Report back every line below that carries the word "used".

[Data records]
::::::::::

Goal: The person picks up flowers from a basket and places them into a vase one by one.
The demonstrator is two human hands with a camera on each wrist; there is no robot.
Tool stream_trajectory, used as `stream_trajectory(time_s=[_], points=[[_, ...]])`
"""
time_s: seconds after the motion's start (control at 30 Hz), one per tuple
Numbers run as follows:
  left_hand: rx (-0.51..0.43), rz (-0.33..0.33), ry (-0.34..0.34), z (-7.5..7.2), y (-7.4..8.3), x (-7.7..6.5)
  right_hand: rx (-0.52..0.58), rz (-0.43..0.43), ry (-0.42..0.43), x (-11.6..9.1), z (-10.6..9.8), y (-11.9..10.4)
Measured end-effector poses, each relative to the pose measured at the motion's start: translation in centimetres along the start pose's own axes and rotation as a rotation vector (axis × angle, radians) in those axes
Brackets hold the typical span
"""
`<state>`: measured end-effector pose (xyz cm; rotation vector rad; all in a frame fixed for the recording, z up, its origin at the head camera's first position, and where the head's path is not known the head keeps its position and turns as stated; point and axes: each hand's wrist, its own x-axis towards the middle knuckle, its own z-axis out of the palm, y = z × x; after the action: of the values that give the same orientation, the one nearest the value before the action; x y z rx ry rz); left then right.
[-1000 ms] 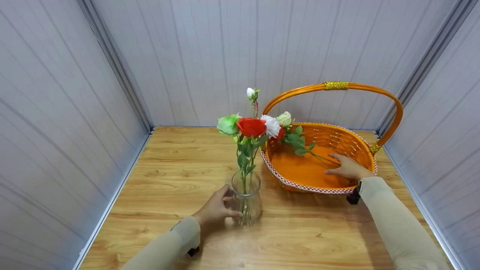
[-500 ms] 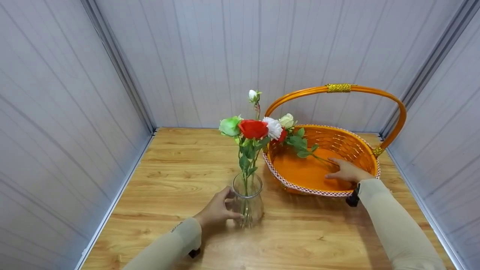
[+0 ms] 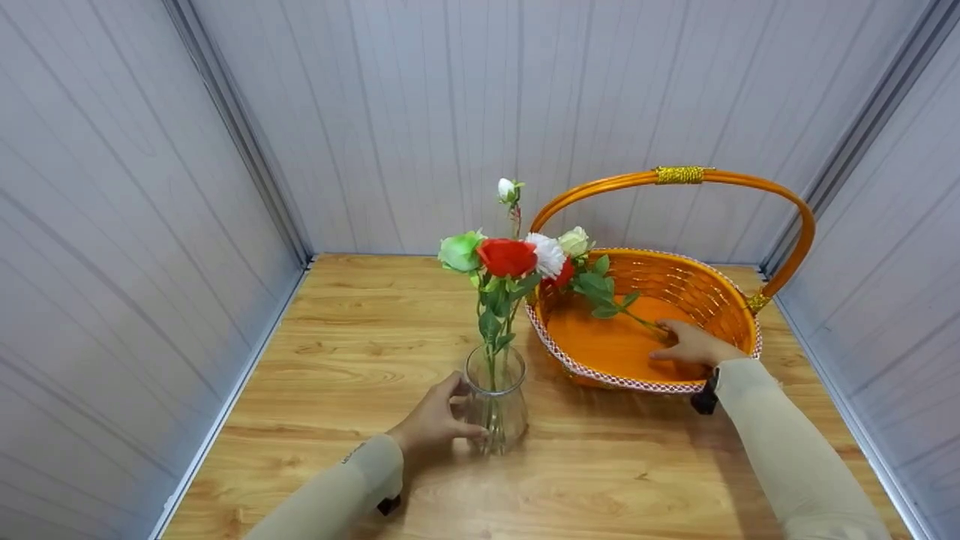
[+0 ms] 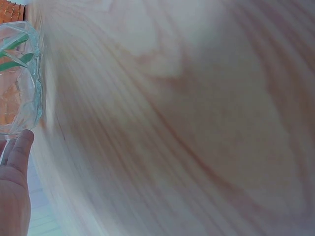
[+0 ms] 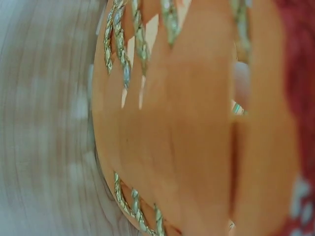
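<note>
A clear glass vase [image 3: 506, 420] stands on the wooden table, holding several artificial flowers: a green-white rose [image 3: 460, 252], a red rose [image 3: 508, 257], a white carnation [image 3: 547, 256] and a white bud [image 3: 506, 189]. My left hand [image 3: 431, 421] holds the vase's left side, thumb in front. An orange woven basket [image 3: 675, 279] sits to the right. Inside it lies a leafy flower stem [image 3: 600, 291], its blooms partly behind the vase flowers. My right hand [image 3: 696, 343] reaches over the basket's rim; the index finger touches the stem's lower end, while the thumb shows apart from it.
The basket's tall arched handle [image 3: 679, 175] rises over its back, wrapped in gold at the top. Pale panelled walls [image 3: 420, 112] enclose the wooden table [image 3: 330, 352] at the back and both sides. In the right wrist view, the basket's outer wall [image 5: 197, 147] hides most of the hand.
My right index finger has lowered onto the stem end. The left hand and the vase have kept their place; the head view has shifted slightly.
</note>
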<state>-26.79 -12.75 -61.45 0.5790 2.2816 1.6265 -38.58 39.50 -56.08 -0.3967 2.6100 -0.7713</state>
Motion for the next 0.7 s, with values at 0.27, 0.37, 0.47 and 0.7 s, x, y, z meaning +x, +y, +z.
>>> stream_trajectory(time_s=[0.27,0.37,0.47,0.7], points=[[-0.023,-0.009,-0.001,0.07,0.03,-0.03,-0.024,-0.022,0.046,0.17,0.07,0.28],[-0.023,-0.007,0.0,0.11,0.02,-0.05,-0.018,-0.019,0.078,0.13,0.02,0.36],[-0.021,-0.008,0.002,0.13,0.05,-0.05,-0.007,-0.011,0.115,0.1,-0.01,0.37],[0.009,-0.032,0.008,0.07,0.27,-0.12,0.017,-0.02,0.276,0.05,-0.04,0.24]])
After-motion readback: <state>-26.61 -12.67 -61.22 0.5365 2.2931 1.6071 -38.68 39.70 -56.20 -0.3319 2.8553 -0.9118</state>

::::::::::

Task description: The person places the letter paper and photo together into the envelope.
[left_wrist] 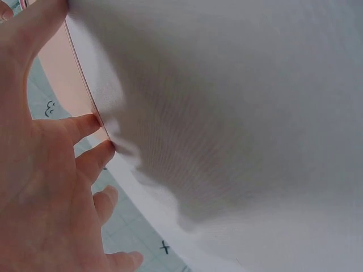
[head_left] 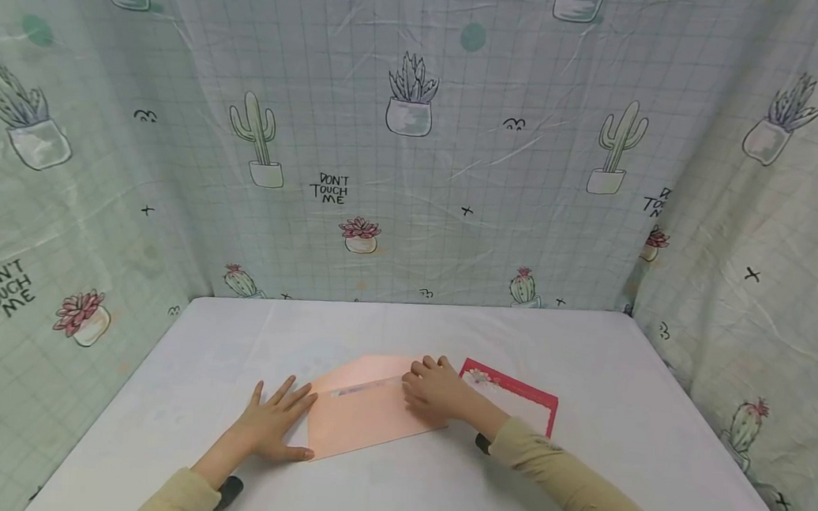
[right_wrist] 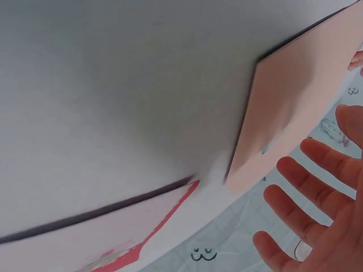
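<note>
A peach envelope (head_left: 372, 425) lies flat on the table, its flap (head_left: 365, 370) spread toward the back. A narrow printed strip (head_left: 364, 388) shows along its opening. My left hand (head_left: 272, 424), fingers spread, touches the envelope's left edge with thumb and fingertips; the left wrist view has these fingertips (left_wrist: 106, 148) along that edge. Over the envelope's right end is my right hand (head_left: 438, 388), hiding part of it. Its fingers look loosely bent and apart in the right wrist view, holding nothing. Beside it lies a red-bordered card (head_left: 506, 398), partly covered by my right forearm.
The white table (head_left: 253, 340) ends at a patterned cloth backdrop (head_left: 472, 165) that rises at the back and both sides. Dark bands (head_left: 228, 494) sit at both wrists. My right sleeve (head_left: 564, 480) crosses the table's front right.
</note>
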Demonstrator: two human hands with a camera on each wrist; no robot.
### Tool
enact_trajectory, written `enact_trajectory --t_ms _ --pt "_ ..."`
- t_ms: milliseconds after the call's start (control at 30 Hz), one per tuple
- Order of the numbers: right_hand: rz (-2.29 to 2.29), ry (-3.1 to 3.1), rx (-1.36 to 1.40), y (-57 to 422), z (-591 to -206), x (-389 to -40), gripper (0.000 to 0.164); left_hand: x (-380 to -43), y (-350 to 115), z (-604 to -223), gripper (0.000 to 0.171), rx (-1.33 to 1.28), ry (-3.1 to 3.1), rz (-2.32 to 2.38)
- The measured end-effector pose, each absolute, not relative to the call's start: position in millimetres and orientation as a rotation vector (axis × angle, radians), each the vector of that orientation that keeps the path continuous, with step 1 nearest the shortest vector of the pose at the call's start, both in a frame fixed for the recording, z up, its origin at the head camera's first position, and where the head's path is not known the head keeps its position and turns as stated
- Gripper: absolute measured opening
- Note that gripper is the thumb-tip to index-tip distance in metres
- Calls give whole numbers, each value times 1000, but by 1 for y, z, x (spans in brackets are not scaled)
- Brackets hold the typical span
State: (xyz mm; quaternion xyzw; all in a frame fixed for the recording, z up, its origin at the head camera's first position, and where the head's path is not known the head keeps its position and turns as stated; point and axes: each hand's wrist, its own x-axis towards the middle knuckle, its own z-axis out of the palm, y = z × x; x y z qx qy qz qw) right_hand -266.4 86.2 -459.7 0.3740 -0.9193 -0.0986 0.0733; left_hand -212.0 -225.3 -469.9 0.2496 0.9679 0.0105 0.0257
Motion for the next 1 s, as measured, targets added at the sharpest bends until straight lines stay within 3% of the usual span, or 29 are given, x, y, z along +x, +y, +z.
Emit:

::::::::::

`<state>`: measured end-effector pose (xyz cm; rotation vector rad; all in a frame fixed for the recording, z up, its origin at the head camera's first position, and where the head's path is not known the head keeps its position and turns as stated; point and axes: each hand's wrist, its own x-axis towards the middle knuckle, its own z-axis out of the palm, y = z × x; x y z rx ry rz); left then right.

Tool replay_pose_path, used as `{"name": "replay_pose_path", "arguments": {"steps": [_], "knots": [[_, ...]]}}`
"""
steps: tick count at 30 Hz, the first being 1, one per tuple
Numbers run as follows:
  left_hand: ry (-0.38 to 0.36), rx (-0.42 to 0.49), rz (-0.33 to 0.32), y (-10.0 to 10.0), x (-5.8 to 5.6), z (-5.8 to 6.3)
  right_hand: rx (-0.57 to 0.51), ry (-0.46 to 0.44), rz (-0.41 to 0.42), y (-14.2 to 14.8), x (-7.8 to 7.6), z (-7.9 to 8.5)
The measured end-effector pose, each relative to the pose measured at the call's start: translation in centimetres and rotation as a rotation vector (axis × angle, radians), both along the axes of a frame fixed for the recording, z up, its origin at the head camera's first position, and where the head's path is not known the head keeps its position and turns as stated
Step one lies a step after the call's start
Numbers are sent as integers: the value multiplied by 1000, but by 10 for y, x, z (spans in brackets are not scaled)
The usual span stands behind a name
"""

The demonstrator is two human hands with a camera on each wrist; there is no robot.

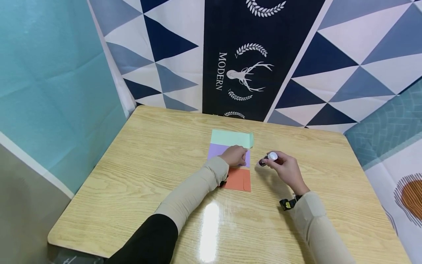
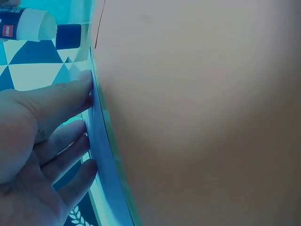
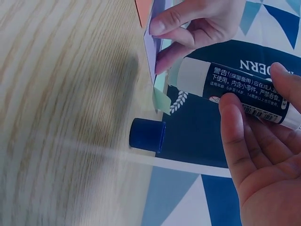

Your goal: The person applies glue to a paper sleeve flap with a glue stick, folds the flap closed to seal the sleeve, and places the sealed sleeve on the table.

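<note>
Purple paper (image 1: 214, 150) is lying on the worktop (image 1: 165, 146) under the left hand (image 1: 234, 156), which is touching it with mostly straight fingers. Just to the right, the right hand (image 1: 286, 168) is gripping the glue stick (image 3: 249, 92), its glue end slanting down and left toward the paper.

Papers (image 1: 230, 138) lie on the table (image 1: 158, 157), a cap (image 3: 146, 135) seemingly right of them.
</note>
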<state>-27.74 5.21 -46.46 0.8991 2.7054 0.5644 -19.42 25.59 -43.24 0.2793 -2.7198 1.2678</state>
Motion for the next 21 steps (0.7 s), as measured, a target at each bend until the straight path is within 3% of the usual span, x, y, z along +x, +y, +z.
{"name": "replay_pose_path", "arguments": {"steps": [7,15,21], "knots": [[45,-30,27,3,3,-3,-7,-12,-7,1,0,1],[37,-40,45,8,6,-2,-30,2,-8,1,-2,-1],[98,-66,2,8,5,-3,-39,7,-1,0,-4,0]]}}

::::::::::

EXERCISE ANSWER
Tool stream_trajectory, used as `stream_trajectory(time_s=[_], points=[[_, ...]])`
Tool replay_pose_path, used as `{"name": "replay_pose_path", "arguments": {"steps": [_], "knots": [[_, ...]]}}`

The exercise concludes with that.